To examine the effect of estrogen and progesterone on DNMTs mRNA levels in ESC, cells were incubated with treatment medium (phenol red-free DMEM supplemented with glutamine, antibiotics and 2% stripped FCS) containing a combination of estradiol (10−8 M) (Sigma) and medroxyprogesterone acetate (MPA, 10−6 M) (Sigma) for 17 days at 37°C, in 95% air and 5% CO2. The concentrations of estradiol and MPA, and the period of incubation were based on our previous reports (Sugino et al., 2000, 2002d). The medium was changed every other day. Decidualization was confirmed by morphology and mRNA expression of insulin-like growth factor-binding protein-1 (IGFBP-1), which is a specific marker of decidualization (Giudice et al., 1992; Sugino et al., 2000). Total RNA was isolated from cultured cells, and RT–PCR for DNMTs was performed as described below, with a duplicate PCR for each culture.

Real-time RT–PCR

Total RNA was extracted from endometrial tissues and cultured cells using Isogen (Wako, Osaka, Japan), and real-time RT–PCR was performed as reported previously (Asada et al., 2008). RT reactions were performed with ExScript RT reagent kit (TAKARA, Kyoto, Japan) according to the manufacturer's protocol. Briefly, 2 µg of total RNA was incubated with 4 µl of 5× ExCript buffer, 1 µl of dNTP mixture (10 mM each), 1 µl of Random primers (50 µM), 0.5 µl of ExCript reverse transcriptase (200 U/µl) and 0.5 µl of RNase inhibitor (40 U/µl) in 20 µl of reaction mixture at 42°C for 15 min, after which the reverse transcriptase was inactivated by heating the samples at 95°C for 2 min. The complementary DNA (cDNA) was immediately used for PCR. All PCRs were performed using SYBR Premix Ex Taq (TAKARA) and a LightCycler (Roche Applied Science, Basel, Switzerland). Briefly, 2 µl of aliquots containing cDNA were amplified in a total volume of 20 µl containing 4 µl of a 5× SYBR PreMix Ex Taq and 0.2 µM each primer. For internal controls, TATA box-binding protein (TBP) cDNA or glyceraldehyde-3-phosphate dehydrogenase (GAPDH) was also amplified. According to the previous report (Girault et al., 2003), the following primers were used: DNMT1 (forward, 5′-TACCTGGACGACCCTGACCTC-3′, reverse, 5′-CGTTGGCATCAAAGATGGACA-3′) (product size: 103 bp); DNMT3a (forward, 5′-TATTGATGAGCGCACAAGAGAGC-3′, reverse, 5′-GGGTGTTCCAGGGTAACATTGAG-3′) (111 bp); DNMT3b (forward, 5′-GGCAAGTTCTCCGAGGTCTCTG-3′, reverse, 5′-TGGTACATGGCTTTTCGATAGGA-3′) (113 bp); TBP (forward, 5′-TGCACAGGAGCCAAGAGTGAA-3′, reverse, 5′-CACATCACAGCTCCCCACCA-3′) (132 bp); IGFBP-1 (forward, 5′-CGAAGGCTCTCCATGTCACCA-3′, reverse, 5′-TGTCTCCTGTGCCTTGGCTAAAC-3′) (98 bp) and GAPDH (forward, 5′-AGGTGAAGGTCGGAGTCA-3′, reverse, 5′-GGTCATTGATGGCAACAA-3′) (99 bp). All samples were run in duplicate. For appropriate negative controls, the RNA template was replaced with nuclease-free water in each run.
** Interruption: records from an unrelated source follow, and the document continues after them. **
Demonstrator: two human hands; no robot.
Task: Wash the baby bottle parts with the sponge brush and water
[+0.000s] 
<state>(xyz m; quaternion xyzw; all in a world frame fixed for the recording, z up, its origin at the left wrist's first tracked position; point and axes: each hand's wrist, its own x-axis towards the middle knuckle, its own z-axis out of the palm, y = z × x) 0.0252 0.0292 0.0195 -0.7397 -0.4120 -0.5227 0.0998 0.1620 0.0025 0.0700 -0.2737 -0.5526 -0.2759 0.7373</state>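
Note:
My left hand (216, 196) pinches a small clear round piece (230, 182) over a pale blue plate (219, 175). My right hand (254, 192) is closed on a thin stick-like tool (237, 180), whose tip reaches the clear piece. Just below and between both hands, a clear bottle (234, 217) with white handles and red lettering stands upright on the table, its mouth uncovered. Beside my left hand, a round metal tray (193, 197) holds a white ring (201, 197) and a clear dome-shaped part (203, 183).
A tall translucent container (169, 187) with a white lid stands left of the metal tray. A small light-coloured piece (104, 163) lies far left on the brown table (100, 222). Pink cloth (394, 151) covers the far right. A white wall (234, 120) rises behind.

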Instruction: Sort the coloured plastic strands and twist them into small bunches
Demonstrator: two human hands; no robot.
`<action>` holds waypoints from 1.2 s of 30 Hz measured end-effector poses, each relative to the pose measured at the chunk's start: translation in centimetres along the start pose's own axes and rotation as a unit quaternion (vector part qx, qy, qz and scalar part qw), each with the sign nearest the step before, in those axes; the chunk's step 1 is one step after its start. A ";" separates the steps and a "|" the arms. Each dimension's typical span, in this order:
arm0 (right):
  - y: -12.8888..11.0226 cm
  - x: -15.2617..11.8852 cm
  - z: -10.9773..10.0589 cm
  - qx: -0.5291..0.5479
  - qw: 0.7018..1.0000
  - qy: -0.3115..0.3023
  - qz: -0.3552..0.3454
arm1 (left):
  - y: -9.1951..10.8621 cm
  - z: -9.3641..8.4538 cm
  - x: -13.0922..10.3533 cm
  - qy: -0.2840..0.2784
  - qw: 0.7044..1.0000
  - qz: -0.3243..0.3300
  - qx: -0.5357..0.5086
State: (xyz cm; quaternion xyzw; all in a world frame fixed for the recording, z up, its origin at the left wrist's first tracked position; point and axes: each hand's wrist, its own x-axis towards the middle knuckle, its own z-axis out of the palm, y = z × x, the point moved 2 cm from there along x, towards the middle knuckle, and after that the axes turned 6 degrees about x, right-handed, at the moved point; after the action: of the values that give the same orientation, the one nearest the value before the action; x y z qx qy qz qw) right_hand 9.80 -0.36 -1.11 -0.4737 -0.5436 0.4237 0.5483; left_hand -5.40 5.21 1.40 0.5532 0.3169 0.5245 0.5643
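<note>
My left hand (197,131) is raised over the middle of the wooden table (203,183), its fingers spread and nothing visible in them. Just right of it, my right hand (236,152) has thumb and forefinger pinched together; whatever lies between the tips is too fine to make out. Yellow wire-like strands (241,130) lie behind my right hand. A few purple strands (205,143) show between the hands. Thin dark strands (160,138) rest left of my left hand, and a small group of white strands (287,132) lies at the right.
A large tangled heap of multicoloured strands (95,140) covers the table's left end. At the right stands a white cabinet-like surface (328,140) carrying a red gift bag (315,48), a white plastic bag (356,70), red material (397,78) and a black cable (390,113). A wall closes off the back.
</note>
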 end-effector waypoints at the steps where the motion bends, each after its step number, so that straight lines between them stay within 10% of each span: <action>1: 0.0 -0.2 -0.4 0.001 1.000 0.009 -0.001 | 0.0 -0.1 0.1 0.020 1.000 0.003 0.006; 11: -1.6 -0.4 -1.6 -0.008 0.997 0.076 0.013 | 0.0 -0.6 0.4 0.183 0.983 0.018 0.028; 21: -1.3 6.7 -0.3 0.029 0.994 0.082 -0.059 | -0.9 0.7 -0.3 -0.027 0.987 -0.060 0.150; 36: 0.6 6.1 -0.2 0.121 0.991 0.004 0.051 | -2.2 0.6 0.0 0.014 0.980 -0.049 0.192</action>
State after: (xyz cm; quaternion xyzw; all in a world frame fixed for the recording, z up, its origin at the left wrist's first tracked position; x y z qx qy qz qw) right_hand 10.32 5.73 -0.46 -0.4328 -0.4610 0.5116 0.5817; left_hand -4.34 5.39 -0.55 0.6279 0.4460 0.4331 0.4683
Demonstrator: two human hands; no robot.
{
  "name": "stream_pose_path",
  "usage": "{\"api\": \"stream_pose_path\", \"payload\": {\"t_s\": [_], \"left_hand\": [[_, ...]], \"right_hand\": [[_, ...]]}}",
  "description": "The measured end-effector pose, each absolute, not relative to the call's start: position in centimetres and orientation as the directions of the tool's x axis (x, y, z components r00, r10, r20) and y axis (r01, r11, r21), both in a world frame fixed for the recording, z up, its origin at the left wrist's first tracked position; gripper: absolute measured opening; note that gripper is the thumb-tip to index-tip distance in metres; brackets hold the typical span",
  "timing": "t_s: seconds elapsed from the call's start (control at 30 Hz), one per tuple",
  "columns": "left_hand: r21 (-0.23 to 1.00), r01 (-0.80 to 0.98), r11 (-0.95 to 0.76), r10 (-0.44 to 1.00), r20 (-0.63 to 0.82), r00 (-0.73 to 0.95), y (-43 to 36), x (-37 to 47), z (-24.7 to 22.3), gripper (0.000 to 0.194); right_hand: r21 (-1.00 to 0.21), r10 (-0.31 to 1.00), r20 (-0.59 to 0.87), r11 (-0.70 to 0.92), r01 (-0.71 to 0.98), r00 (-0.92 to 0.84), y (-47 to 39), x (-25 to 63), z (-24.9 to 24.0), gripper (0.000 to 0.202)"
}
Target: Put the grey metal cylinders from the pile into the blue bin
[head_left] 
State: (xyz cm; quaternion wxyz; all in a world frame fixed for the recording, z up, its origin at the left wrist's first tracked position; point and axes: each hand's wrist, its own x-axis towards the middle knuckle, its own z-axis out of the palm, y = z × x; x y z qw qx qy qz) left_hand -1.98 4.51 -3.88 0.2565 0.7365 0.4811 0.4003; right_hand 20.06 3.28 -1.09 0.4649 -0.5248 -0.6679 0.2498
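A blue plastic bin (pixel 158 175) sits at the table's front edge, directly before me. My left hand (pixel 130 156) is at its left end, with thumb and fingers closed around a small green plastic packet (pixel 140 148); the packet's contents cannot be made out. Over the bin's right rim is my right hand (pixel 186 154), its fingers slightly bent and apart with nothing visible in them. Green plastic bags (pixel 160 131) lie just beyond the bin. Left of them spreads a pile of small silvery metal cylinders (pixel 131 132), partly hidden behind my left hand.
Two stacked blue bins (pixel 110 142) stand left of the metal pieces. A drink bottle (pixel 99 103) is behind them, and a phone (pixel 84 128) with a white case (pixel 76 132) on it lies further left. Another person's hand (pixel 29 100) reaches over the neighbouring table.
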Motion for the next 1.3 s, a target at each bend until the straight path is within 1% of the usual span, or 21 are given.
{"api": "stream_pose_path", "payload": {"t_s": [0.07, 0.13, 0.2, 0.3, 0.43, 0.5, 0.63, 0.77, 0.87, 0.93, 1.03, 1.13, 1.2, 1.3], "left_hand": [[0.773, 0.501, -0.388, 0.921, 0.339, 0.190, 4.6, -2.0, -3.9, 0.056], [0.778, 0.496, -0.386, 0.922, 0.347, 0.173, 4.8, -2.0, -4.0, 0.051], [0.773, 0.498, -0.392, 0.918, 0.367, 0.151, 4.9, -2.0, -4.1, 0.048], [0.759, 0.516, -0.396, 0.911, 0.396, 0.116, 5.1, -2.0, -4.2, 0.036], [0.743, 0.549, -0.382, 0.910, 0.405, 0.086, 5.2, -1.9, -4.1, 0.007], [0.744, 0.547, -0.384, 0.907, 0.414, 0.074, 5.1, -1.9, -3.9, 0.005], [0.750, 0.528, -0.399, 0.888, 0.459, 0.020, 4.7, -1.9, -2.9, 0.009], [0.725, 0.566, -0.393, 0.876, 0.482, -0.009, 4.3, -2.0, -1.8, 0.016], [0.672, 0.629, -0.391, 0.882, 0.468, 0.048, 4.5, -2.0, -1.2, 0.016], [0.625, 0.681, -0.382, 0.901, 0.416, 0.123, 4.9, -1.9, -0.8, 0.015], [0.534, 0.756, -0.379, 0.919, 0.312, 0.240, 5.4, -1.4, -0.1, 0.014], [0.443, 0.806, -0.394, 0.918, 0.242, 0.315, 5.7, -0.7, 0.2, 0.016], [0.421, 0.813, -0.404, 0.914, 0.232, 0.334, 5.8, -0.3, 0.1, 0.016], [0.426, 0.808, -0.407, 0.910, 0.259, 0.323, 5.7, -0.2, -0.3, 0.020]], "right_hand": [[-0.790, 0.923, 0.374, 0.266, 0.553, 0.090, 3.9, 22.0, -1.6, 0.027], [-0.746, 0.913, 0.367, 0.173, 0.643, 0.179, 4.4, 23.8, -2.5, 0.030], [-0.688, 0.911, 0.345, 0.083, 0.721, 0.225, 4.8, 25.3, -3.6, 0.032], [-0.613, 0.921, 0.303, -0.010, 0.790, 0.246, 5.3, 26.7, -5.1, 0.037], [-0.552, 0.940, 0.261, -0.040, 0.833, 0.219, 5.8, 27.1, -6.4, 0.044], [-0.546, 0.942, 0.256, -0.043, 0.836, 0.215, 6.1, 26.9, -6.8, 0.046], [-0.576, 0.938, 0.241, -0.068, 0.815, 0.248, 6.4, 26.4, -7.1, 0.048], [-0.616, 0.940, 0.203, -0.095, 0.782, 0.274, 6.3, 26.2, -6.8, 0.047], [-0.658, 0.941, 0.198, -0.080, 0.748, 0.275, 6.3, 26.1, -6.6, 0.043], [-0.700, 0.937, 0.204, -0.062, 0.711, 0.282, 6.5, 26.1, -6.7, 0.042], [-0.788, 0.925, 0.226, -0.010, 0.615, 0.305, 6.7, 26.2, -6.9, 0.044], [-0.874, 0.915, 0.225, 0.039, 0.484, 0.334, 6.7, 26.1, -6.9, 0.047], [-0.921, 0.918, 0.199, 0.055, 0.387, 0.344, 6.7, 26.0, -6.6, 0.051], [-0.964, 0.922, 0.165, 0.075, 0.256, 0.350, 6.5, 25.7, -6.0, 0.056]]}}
Melting curves of the products were obtained after cycling by a stepwise increase of temperature from 55 to 95°C. At the end of 40 cycles, reaction products were separated electrophoretically on an agarose gel and stained with ethidium bromide for visual confirmation of the PCR products.

Statistical analyses

Statistical analysis was carried out using the Statistical Package for the Social Sciences for windows 13.0. To evaluate whether tissue mRNA levels significantly vary during the menstrual cycle, the Tukey honest significant difference test was used. For ESC cultures, differences in mRNA levels were determined using Duncan's new multiple range test. P < 0.05 was considered to be significant.

Results

Nuclei of both epithelial cells and stromal cells in tissue sections immunostained for DNMT1, DNMT3a and DNMT3b during each phase of the menstrual cycle. Representative results from the late proliferative phase are shown in Fig. 1. The staining intensities did not vary among the menstrual phases.

Figure 1

Immunohistochemical staining for DNMT1, DNMT3a and DNMT3b in the human endometrium. Immunohistochemical staining was performed on tissue samples from the proliferative phase, early secretory phase, mid-secretory phase and late secretory phase. Tissue samples were taken from three different patients in each phase. Representative results from the late proliferative phase are shown. Nuclei of both epithelial cells and stromal cells immunostained for DNMT1 (A), DNMT3a (B) and DNMT3b (C). No immunoreactivity was observed in the control sections incubated with normal mouse serum (D) and normal rabbit serum (E). Bar = 50 µm.

Figure 1

Immunohistochemical staining for DNMT1, DNMT3a and DNMT3b in the human endometrium. Immunohistochemical staining was performed on tissue samples from the proliferative phase, early secretory phase, mid-secretory phase and late secretory phase. Tissue samples were taken from three different patients in each phase. Representative results from the late proliferative phase are shown. Nuclei of both epithelial cells and stromal cells immunostained for DNMT1 (A), DNMT3a (B) and DNMT3b (C). No immunoreactivity was observed in the control sections incubated with normal mouse serum (D) and normal rabbit serum (E). Bar = 50 µm.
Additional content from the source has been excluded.